I What a Dog by Kevin Yoder
~ Bursley School ~ 1978
~ Mrs. McKellar ~ 1st Grade
“I’d like a dog,” said Tim.
“No,” said mom.
Dad came home.
“What’s wrong Tim?”
“I what a dog,” said Tim.
Mom came into the kitchen. “What’s wrong Tim?” Said mom.
“I what a dog.”
“No,” said mom.
Tim went to his room. Tim went to bed. Mom came into his room.
“You can have a dog.”
Tim was glad he had a dog.
“Why are you so happy, Tim?”
“I got a dog,” said Tim.
The end.
My dad crafted this laconic picture book in his elementary years for a writing contest that his teacher was having the students participate in. Originally written in the late 90s, my dad personified his deep, childhood desires for a little puppy in the form of a fictional character, Tim. A variety of images span throughout the pages, adding details of pink, crayon-colored carpet, meticulous stick figure drawers, and bolded, black scrawl that slants across the top to tell the story.
Fast forward forty years later, my dad’s book I What a Dog has been read in my elementary school classrooms for guest reading sessions and shared as a childhood bedtime story as if it is a renowned classic.
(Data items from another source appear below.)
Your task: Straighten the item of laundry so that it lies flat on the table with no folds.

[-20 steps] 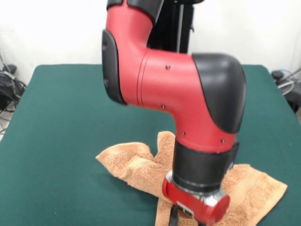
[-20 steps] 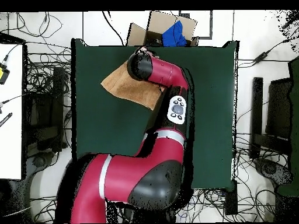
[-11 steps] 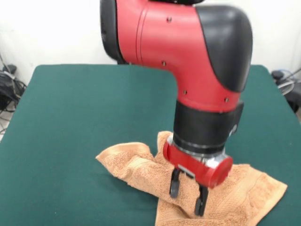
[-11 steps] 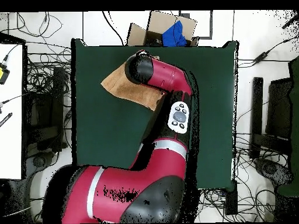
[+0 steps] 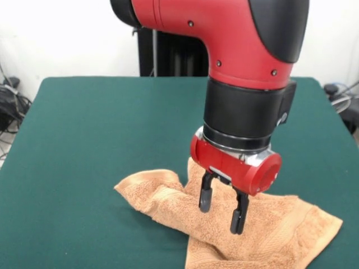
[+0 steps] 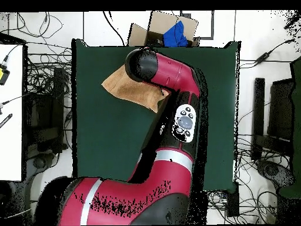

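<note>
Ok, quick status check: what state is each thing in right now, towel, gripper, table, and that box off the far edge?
Towel: rumpled, with folds and a turned-over edge, not flat.
Gripper: open, fingers pointing down above the towel, holding nothing.
Table: green cover smooth, towel lying near one edge.
Cardboard box: off the table beside its edge, flaps open, something blue inside.

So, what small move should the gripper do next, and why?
Probably lower the open gripper onto the raised fold of the towel and close on it. The gripper hangs just above the cloth holding nothing, and the towel lies bunched on the table.
</note>
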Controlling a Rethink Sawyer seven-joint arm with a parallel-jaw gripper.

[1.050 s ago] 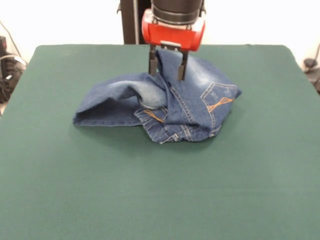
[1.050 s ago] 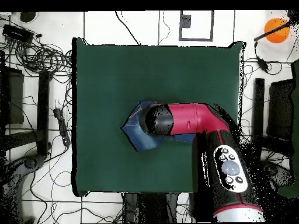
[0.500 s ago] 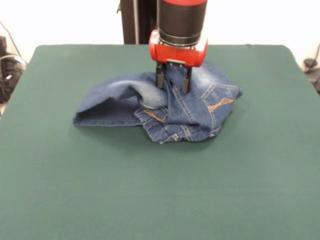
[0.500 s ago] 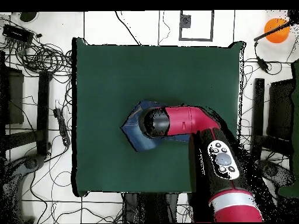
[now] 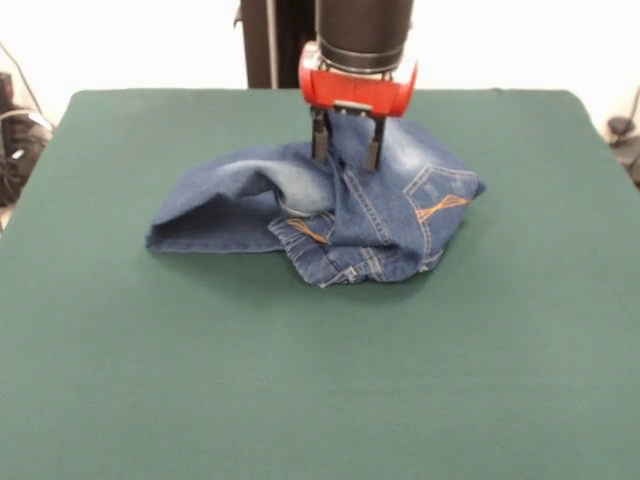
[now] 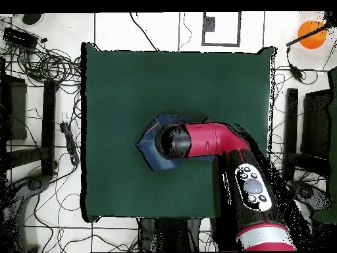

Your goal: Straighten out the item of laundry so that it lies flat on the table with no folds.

Although he never got a dog in his childhood, the book—and the pretty third-place prize that is plastered across the cover—was an emblem of accomplishment for him. Before the book, he had never received any sort of prize: nothing for academics, no participation trophies, and no pretty ribbons or plastic medals.
During quarantine in 2020, my family decided that we were finally ready to get our first family dog. In all honesty, my mom was the only person who was blatantly against the idea: she hated dog hair, despised the thought of having to pick up after it, and detested that we would have to rise in the middle of the night to let it outside.
But we got a dog. A mini bernedoodle puppy named Jackie with caramel-colored eyebrows and a little black button nose. We drove an hour to the middle of Michigan to purchase her from an Amish farm, and, per my mom’s adamant demands, she was hypoallergenic, non-shedding, would grow to be medium-sized, and really cute.
When we first brought Jackie home, the first weeks were borderline nightmarish: we made a color-coded spreadsheet dividing the dog duty times between my siblings and me, slept in sleeping bags in the sunroom and woke up every ninety minutes to let her out, and stuffed our hands down her throat to pull out twigs and grass and other inedible items.
All of it made me wonder why anyone would actually want a dog. She bit holes in my sweatshirts, threw up bits of her tennis balls on the carpet, and was the instigator of many restless nights.
One day, my dad’s I What a Dog book was lying on the floor in the den, nestled somewhere within reach of destruction. Jackie managed to snatch the old book and sink her teeth into the frayed cover, tearing ruthlessly through the pages with a sort of targeted menace.
The book survived Jackie’s wrath—but barely. Nibbled pages overlap with whole ones, the crayon-colored carpet is threadbare and worn, and the stick figures have amputated limbs in some sections.
The silken ribbon on the cover, bearing the words “Young Author,” had to be taped in a few places, an allusion to my dad’s first prize, his first sense of accomplishment.
I What a Dog was more than a little project for my dad’s first-grade class; it was a representation of his accomplishments, the third-place ribbon still bright and radiant after decades of dreaming.